Forest analytics company Bitcomp (part of Sitowise) recently teamed up with Amazon Web Services (AWS) expert, NordHero, to carry out a Well Architected Review (WAR) and assess how well their workload measures up against current AWS best practice. The results showed a number of high-risk issues for remediation but also some positive surprises.
Nordhero has a long history and experience in navigating the AWS cloud and has been performing these kind of workload reviews for so long that Amazon now recognizes and approves them as a certified reviewer. But for Bitcomp this was all relatively new. “We’d never done a review before,” said Mervi Kolehmainen, GIS Service Manager, Bitcomp, “so having Nordhero by our side at every step was invaluable support.”
Teemu Niiranen, who led the review from the NordHero side, first guided the team through the curated list of questions that the framework offers. From there, the review generated a list of improvement issues, signifying various risk levels that were in need of remediation.
The Bitcomp team also scored high in the review’s sustainability issues. Being in the forestry sector, sustainability was already high on the agenda. “We were already optimizing our cloud resources and their energy usage,” says Olli Ujanen, GIS Consultant on the Bitcomp team. This is achieved through the company’s green coding principles, designed to reduce energy and resource use. “Our systems already scale based on actual and predictive loads so that we only use the computing resources we need,” Olli explains.
This was positively eye opening for the team. “Before we did the review, we hadn’t fully understood what a large impact small steps around energy use and data storage could actually have for our operations,” Mervi affirms.
Of the improvement issues generated by the review, 26 were high-risk, and mostly coming from the three pillars of operational excellence, security, and cost optimization. Teemu’s role, aside from helping the Bitcomp team make sense of these issues, was to help cut through to the most critical and high-risk issues, relevant for Bitcomp’s business continuation.
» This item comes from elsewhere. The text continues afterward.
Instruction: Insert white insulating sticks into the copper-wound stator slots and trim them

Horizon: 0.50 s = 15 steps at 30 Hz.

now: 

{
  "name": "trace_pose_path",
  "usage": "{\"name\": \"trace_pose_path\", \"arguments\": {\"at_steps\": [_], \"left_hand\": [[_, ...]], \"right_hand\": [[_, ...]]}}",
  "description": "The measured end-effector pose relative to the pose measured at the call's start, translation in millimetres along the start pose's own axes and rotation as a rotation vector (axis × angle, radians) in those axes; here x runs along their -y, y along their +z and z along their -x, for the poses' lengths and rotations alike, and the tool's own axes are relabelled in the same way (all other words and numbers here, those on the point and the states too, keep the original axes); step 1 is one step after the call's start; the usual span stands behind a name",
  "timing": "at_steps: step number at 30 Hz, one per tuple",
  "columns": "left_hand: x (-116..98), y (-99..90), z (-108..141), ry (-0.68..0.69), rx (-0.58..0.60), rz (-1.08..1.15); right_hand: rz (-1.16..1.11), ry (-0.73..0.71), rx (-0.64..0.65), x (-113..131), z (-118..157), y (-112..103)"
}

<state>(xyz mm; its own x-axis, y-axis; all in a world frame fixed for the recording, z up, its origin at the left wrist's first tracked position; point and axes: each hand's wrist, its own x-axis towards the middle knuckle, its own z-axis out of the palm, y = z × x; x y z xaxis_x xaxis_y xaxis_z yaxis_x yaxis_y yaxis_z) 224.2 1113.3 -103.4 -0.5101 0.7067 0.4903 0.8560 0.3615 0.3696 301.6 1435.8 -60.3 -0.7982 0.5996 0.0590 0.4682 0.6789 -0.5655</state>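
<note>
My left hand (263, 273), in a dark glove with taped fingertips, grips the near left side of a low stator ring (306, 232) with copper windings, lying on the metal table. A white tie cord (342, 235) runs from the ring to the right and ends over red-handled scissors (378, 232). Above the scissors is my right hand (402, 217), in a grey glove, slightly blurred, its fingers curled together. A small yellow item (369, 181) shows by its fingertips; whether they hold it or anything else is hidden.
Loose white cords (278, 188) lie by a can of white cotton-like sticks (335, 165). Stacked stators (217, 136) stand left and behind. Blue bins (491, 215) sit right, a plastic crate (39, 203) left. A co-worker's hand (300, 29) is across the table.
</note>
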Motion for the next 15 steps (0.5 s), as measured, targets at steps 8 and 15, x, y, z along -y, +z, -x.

In their daily operations, Bitcomp specializes in geographic information solutions (GIS), using satellite data from the European Space Agency to model their own data sets and smart forest analytics. The company’s maps, or layers, which are mostly of remote forest areas, number around 400, and include roads, waterways, topography, and photos of forest or infrastructure. For example, Bitcomp’s GIS data uses pattern or image recognition technology and machine learning to monitor any changes in forest ecosystems. This could be related to illegal logging, extreme weather events, or forest health, such as identifying bark beetle outbreaks.
“GIS is the central piece in our company’s offering,” Mervi affirms. “So, if these maps aren’t working then we don’t have an offering!”
With Teemu’s help, the Bitcomp team eventually settled on what they considered to be the most crucial 14 issues to prioritise their efforts on in terms of business continuity. “In those first stages, Teemu was a great help to us in narrowing the scope to maximise our time and resources,” Mervi recalls.
The sheer scope of the review questions was what Olli was most positively surprised by. “The framework goes well beyond just looking at technical assessments and improvements, to look processes and even cultural issues like how we work in our teams.”
In fact, when it came to remediating the issues, the team found the hardest issues were the ones that involved larger teams or multiple teams. “It was challenging not just scheduling to get us all together, but also figuring out the core roles and responsibilities for key personnel, as well as actually documenting them.”
The review is more than just troubleshooting a set of issues in the moment, it’s also about building up best practices for running workloads in the cloud over the long term. “At Bitcomp the impact still continues,” Olli says, “because it has shown us how to look more critically at all our operations and processes. We also have a better understanding of the total picture of our business and our architecture.”
In cost awareness, the team now understands much better which costs are coming from where and how to better optimize spending. In process reliability, they now have an incident playbook, which has already been tested a few times and it works. They have even set up early warning alerts for glitches or issues.
“Before the review, knowledge was inside people’s heads, Olli says. “Now we have clear step-by-step instructions on what to do.” That means all the core responsibilities related to an incident have been mutually agreed and written down as well as communications protocols like who messages who, and who has responsibility for investigates the faults. This structured approach helps ensure that incidents are dealt with promptly.
“When there’s an incident, the most important thing is finding what’s wrong before our customers do and figuring out how to fix it.” Mervi affirms. Bitcomp has also got better at self-reflection. For example the team holds meetings after incidents to brainstorm on how well they did. They’re also finding more metrics all the time, which better positions them to stay on top of things and to always be doing better.
When there’s an incident, the most important thing is finding what’s wrong before our customers do and figuring out how to fix it.
“The guys at Bitcomp are the heroes of their own show", Teemu concludes. “What I try to do is chair the meetings and help keep them on track, concentrating on those areas that make the best sense for their business. And our work continues.”
“Teemu has the technical knowhow and always has an answer for our questions,” Mervi says. “He’s also good at listening and keeping us calm.”